Lord,zindana attığım boğuk çığlıklardan korkarak giriyor.Onun üzerine atılıveriyorum.Ellerime yüzünü çiziyorum."Yeter artık!Bağlayın şunu.Adam beni bağlarken susuyorum."Senin vicdanın nerede köpek?Seni pislik..."diye devam ederken"Şşşt,Kaeta."diyor.

Benimle konuşmak istiyor."Bak, bu senin eserin!Zînanın eseri bu!" Gözlerim tekrar doluyor."Biz bu hale nasıl geldik lordum?Siz bana'sevgilim'derdiniz,ben size 'hayatım,ömrüm.'bize ne oldu? Sizin hevesiniz,bencilliģiniz.Siz hayatımı mahvettiniz.Lanet olsun size.Azıcık merhametiniz olsaydı,Hillary'mi almazdınız.Ama artık korkmam."

Nefes alıp,devam ettim."İşkence mi edeceksiniz,edin!"sesimin giderek yükseldiğini fark ettim."Öldürecek misiniz?Durmayın!Hillary'mi aldınız,canımla mı korkutacaksınız?Siz lordum,bencilsiniz.Ailemizi siz dağıttınız ve zulmü siz hak ediyorsunuz."

"Kes artık!O lanet ağzını da mı bağlayalım?"dedi."Bağla!Senden korkmuyorum."dedim.Korkmadığım için birşey yapmadı."Sen istedin.O uşak bozuntusu ile yattın.Nesin sen?Fahişe misin?"

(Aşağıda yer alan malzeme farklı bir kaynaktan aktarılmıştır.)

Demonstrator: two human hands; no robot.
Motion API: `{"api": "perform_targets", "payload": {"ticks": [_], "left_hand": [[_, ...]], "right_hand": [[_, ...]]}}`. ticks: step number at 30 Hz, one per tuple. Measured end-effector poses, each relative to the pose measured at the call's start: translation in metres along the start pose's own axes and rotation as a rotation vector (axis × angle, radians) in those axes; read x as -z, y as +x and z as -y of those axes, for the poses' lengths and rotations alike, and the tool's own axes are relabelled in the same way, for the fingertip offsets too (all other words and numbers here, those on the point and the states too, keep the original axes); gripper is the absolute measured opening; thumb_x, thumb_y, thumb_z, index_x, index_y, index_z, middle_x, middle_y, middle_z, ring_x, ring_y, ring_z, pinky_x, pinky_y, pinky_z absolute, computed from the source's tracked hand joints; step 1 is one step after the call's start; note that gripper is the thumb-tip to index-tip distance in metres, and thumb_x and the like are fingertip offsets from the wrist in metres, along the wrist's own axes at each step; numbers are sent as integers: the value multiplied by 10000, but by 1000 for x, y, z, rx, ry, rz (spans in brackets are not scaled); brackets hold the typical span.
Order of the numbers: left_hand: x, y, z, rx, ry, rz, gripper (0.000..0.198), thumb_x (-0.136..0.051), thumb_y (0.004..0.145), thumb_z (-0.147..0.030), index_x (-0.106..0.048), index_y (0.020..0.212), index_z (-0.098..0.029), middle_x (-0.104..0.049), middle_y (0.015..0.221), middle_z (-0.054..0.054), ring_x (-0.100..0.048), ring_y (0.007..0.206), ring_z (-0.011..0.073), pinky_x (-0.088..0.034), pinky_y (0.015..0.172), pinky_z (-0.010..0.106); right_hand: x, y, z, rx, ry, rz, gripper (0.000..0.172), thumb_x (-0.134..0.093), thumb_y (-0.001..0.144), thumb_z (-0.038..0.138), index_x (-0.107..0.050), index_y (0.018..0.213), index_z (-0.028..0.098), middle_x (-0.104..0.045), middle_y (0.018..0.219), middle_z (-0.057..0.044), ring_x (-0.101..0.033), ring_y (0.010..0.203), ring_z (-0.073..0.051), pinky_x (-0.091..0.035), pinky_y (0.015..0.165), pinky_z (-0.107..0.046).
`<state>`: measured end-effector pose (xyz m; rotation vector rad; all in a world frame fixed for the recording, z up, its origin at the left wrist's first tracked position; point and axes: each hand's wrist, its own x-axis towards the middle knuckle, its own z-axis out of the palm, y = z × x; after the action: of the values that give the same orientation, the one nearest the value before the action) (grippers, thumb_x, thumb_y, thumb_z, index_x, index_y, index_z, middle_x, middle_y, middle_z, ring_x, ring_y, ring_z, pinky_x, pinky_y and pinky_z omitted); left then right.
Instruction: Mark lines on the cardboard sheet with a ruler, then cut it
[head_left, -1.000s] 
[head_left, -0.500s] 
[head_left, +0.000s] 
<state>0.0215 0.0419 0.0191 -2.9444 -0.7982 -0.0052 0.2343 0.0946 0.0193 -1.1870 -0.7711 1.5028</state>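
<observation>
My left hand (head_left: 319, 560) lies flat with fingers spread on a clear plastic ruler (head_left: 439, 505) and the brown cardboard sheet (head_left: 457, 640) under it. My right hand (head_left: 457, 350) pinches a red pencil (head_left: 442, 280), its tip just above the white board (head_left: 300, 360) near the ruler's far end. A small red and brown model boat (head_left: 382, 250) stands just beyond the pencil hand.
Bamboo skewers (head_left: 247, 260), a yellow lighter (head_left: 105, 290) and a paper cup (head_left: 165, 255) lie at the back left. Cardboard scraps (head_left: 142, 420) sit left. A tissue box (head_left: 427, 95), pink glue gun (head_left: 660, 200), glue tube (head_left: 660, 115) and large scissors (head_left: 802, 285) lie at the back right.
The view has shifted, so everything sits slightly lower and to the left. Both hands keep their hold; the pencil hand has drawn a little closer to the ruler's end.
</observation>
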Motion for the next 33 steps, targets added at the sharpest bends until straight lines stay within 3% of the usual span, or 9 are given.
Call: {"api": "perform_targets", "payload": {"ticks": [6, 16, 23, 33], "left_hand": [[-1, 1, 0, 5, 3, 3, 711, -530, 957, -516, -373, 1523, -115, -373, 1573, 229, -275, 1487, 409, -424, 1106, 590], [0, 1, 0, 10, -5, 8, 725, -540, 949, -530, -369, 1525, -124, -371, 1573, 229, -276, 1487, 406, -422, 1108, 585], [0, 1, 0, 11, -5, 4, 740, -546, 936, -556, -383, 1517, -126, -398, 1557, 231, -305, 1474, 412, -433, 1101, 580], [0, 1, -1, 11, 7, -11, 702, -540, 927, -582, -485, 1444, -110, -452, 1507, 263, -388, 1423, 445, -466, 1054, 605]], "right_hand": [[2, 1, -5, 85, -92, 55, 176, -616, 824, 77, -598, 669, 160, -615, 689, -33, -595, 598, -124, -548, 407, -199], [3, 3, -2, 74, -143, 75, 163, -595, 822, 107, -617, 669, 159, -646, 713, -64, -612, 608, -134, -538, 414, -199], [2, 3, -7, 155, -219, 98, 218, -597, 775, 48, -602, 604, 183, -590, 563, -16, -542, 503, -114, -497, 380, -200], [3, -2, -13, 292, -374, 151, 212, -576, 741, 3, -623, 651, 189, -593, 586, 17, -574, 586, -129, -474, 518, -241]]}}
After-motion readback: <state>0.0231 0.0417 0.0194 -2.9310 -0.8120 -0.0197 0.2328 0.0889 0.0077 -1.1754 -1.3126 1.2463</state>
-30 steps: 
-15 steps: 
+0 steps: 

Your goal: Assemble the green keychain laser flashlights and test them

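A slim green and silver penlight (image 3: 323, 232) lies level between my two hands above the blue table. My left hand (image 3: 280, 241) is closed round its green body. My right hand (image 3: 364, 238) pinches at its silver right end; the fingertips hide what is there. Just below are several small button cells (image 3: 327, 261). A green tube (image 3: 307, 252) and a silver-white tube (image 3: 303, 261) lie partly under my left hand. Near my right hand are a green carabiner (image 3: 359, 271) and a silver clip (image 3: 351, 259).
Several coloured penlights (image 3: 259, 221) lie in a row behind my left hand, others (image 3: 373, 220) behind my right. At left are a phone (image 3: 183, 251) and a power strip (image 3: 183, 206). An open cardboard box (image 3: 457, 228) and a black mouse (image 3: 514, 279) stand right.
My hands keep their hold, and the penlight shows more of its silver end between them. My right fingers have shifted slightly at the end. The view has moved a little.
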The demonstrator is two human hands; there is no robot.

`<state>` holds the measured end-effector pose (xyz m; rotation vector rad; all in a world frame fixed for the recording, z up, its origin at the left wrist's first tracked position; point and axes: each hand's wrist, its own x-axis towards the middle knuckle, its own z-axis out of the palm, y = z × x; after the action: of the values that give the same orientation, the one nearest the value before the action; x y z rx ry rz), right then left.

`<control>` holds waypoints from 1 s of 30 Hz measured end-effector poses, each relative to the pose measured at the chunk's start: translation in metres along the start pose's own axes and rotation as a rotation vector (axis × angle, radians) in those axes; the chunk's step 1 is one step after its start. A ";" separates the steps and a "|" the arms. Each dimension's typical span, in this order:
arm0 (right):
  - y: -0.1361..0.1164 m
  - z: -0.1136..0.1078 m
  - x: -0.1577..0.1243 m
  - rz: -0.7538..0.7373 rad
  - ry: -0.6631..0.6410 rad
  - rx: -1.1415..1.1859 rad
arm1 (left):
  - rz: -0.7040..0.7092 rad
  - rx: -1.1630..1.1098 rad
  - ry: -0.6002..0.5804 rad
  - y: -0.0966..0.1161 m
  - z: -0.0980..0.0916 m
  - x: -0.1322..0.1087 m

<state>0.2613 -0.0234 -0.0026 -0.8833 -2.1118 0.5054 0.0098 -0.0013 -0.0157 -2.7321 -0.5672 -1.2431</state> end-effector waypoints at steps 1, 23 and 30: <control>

"Ah,fahişenin kim olduğunu iyi bilirim.Düşes Milena!O bir fahişe işte.Bana tercih ettiğin pis kancık."

"Yeter artık!"diye bağırdı.Bir asker iki elimi ardıma bağlatıp beni bir kenara attı.Gözlerimden yaşlar akıyordu.Artık sadece ölmek istiyordum.Sadece ölmek. Bu hayatta kalmak için iki nedenim vardı;onlarca şok yaşatıp üzdüğüm zavallı Lensia'm ve alacağımız intikam.

Bir kenara oturdum ve hayal ettim.Milena can veriyor!Bu tablo karşında acı acı gülümsedim.Hayatımı mahveden bu kadın bunun hesabını vermeden ölemezdi.Acı çekecekti.İntikam,bizi bekliyordu ve içimden bir ses"Bu intikam bize çok şey getirecek"dedi,nedense.

Akşama kadar bir köşede uyumuşum.Bu karanlık yerde ölüm beklemekten sıkılmıştım. Nefesim daralıyor ve bağırıyorum."Yardım edin,yard..."sesim iyice nefessiz çıkınca asker bana"Leydim?"dedi.

Sonra diğerini bir eli ile çağırdı.Bayılmadan evvel anımsadığım son şey buydu.Gözlerimi misafir odasının süslü yatağına açtım."Ne,ne oldu?"başımda bir hekimle düşes Milena var.

Gücüm olsa onu şurada öldürürüm ama yataktan kalkacak halim yok.Hekim,"Biraz dinlensin,hali bi' hayli fena olmuş."dedi.Milena hekime yolu gòsterdi ve adam gitti.

Öksürerek,"Milena,"dedim."Numaran bittiyse kalk artık Kaeta oradan."dedi ve hınzır bir gülümseme takınarak,"Vay vay uşak ha?Kendi başını yaktın.Doğrusu bu kadar salak olabileceğini düşünmemiştim ama bana ve lord Fernoin'e çok kolaylık sağladın."

"Pis otlakçı,zengin avcısı seni.Senin yerin cehennem.Şeytandan farklı bir yanın yok.Sen-bir-kölesin Milena. Her zaman öyle kalacaksın.Biz seni 1000 gümüşe almıştık,seni o köle pazarından getirmiştik..."

"Sonra ne oldu?Sevgili lordum beni tercih etti.Güzelliğim ve zekam olmasa...Fernoin'i verdim ona.Can pâremiz,güzel lordum Fernoin'imizi..."dedi."Nereden geldiğini unutma sakın.Sen ne olursa olsun beş para etmezsin.Ölümün acı olacak,acı olacak."